Items from a dataset:
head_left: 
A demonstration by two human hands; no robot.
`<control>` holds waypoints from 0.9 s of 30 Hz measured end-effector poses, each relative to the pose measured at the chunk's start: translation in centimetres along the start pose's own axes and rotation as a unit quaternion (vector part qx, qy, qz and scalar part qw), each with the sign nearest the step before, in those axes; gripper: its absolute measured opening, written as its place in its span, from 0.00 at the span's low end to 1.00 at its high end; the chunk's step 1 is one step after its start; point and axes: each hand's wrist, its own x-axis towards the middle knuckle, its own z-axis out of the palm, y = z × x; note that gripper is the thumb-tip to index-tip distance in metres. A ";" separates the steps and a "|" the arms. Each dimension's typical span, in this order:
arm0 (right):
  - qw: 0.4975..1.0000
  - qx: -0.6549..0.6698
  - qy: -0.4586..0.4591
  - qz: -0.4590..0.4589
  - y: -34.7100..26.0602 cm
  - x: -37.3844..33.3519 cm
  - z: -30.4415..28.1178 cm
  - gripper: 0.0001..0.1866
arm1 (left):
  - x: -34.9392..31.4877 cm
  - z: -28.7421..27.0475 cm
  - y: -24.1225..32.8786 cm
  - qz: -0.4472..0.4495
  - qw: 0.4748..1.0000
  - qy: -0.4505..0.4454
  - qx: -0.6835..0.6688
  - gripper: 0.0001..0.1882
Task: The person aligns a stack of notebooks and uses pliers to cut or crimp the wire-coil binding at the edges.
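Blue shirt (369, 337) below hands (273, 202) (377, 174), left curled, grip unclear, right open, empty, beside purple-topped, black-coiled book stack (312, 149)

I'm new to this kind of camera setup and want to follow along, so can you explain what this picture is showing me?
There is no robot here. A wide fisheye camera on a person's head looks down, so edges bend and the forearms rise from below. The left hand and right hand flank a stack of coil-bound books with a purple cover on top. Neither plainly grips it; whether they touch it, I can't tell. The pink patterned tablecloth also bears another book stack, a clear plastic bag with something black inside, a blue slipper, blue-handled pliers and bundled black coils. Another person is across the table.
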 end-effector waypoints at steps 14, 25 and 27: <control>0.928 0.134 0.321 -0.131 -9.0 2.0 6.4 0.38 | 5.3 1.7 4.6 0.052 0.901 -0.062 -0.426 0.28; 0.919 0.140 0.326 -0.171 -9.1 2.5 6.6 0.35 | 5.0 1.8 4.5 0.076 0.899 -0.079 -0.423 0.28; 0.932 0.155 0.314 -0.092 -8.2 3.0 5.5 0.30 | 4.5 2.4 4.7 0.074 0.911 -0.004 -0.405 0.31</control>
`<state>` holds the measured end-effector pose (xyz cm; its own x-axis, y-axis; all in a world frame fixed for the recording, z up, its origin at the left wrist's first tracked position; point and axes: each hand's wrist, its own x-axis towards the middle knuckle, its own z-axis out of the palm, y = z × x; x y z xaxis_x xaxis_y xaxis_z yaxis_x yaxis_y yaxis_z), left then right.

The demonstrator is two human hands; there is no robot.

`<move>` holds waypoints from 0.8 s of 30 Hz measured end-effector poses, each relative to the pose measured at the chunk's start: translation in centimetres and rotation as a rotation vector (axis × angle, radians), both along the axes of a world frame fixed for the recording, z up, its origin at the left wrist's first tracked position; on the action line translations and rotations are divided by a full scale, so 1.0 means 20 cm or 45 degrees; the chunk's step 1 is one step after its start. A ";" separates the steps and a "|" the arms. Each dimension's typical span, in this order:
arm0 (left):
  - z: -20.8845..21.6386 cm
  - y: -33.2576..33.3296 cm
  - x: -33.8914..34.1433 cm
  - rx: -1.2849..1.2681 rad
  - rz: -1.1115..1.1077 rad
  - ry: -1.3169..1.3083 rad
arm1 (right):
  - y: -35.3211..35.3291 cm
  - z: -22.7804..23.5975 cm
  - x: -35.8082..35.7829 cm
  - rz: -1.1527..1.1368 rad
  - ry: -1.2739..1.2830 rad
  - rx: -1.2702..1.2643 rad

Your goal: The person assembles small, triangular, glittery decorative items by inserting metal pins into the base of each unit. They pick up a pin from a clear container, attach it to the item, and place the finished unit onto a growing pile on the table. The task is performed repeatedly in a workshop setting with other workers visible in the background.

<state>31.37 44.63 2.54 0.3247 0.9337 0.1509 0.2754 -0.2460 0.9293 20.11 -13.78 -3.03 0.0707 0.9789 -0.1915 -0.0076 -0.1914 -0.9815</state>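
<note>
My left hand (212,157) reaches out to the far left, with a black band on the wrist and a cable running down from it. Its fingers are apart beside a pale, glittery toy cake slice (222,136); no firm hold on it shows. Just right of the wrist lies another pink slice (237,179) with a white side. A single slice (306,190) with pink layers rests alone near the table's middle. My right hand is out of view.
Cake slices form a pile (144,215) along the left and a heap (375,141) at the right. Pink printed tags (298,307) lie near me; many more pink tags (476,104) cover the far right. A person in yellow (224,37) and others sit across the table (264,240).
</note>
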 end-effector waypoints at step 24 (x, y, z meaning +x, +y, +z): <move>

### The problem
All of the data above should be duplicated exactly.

### Exercise answer
head_left: 
A demonstration by two human hands; no robot.
`<control>` holds waypoints from 0.9 s of 30 Hz measured end-effector poses, each relative to the pose measured at the chunk's start: translation in centimetres along the start pose's own axes and rotation as a unit quaternion (vector part qx, qy, qz and scalar part qw), each with the sign nearest the step before, in those axes; gripper: its absolute measured opening, written as its place in its span, from 0.00 at the span's low end to 1.00 at its high end; the chunk's step 1 is one step after its start; point and axes: each hand's wrist, its own x-axis towards the middle knuckle, its own z-axis out of the palm, y = z × x; note that gripper is the thumb-tip to index-tip distance in metres. A ";" separates the steps and a "|" the arms. Each dimension's typical span, in this order:
arm0 (right):
  - qw: 0.4975..1.0000
  - qx: -0.6549..0.6698
  - qy: -0.4586..0.4591
  - qz: -0.4590..0.4589
  - y: -34.7100..26.0602 cm
  - x: -37.3844..33.3519 cm
  - z: -30.4415..28.1178 cm
  - gripper: 0.0001..0.1866
arm1 (left):
  - x: -34.9392..31.4877 cm
  - z: -28.7421..27.0475 cm
  - y: -24.1225..32.8786 cm
  - qz: -0.4472..0.4495
  - qw: 0.4748..1.0000
  - qy: -0.4505..0.4454
  - qx: -0.6835..0.6688
  - gripper: 0.0001..0.1882
Task: The person aligns a stack of notebooks and uses pliers to cut or crimp the wire-coil binding at the edges.
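Blue shirt (369, 337) below hands (273, 202) (377, 174), left curled, grip unclear, right open, empty, beside purple-topped, black-coiled book stack (312, 149)

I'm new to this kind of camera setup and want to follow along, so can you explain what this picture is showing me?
There is no robot here. A wide fisheye camera on a person's head looks down, so edges bend and the forearms rise from below. The left hand and right hand flank a stack of coil-bound books with a purple cover on top. Neither plainly grips it; whether they touch it, I can't tell. The pink patterned tablecloth also bears another book stack, a clear plastic bag with something black inside, a blue slipper, blue-handled pliers and bundled black coils. Another person is across the table.
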 end-effector waypoints at steps 14, 25 and 27: <control>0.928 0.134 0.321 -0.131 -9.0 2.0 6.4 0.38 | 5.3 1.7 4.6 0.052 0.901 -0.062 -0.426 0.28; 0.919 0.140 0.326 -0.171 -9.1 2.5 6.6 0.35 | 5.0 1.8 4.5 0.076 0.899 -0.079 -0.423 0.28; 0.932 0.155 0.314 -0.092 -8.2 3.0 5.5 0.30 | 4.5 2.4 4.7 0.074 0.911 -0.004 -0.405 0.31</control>
`<state>` holds the measured end-effector pose (xyz cm; its own x-axis, y-axis; all in a world frame fixed for the recording, z up, its origin at the left wrist's first tracked position; point and axes: each hand's wrist, its own x-axis towards the middle knuckle, its own z-axis out of the palm, y = z × x; x y z xaxis_x xaxis_y xaxis_z yaxis_x yaxis_y yaxis_z), left then right.

The demonstrator is two human hands; there is no robot.

`<move>` holds waypoints from 0.8 s of 30 Hz measured end-effector poses, each relative to the pose measured at the chunk's start: translation in centimetres and rotation as a rotation vector (axis × angle, radians), both along the axes of a world frame fixed for the recording, z up, its origin at the left wrist's first tracked position; on the action line translations and rotations are divided by a full scale, so 1.0 means 20 cm or 45 degrees; the chunk's step 1 is one step after its start. A ";" separates the steps and a "|" the arms. Each dimension's typical span, in this order:
arm0 (left):
  - z: -20.8845..21.6386 cm
  - y: -33.2576..33.3296 cm
  - x: -33.8914..34.1433 cm
  - rx: -1.2849..1.2681 rad
  - rz: -1.1115..1.1077 rad
  - ry: -1.3169..1.3083 rad
arm1 (right):
  - y: -35.3211..35.3291 cm
  - z: -22.7804..23.5975 cm
  - x: -35.8082..35.7829 cm
  - rz: -1.1527..1.1368 rad
  - ry: -1.2739..1.2830 rad
  - rx: -1.2702..1.2643 rad

Your goal: The person assembles small, triangular, glittery decorative items by inserting metal pins into the base of each unit. They pick up a pin from a clear container, attach it to the item, and place the finished unit onto a growing pile on the table. The task is performed repeatedly in a workshop setting with other workers visible in the background.

<state>31.37 44.63 2.54 0.3247 0.9337 0.1509 0.2754 -0.2460 0.9293 20.11 -13.78 -3.03 0.0707 0.9789 -0.1915 -0.0076 -0.1914 -0.9815</state>
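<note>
My left hand (212,157) reaches out to the far left, with a black band on the wrist and a cable running down from it. Its fingers are apart beside a pale, glittery toy cake slice (222,136); no firm hold on it shows. Just right of the wrist lies another pink slice (237,179) with a white side. A single slice (306,190) with pink layers rests alone near the table's middle. My right hand is out of view.
Cake slices form a pile (144,215) along the left and a heap (375,141) at the right. Pink printed tags (298,307) lie near me; many more pink tags (476,104) cover the far right. A person in yellow (224,37) and others sit across the table (264,240).
</note>
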 end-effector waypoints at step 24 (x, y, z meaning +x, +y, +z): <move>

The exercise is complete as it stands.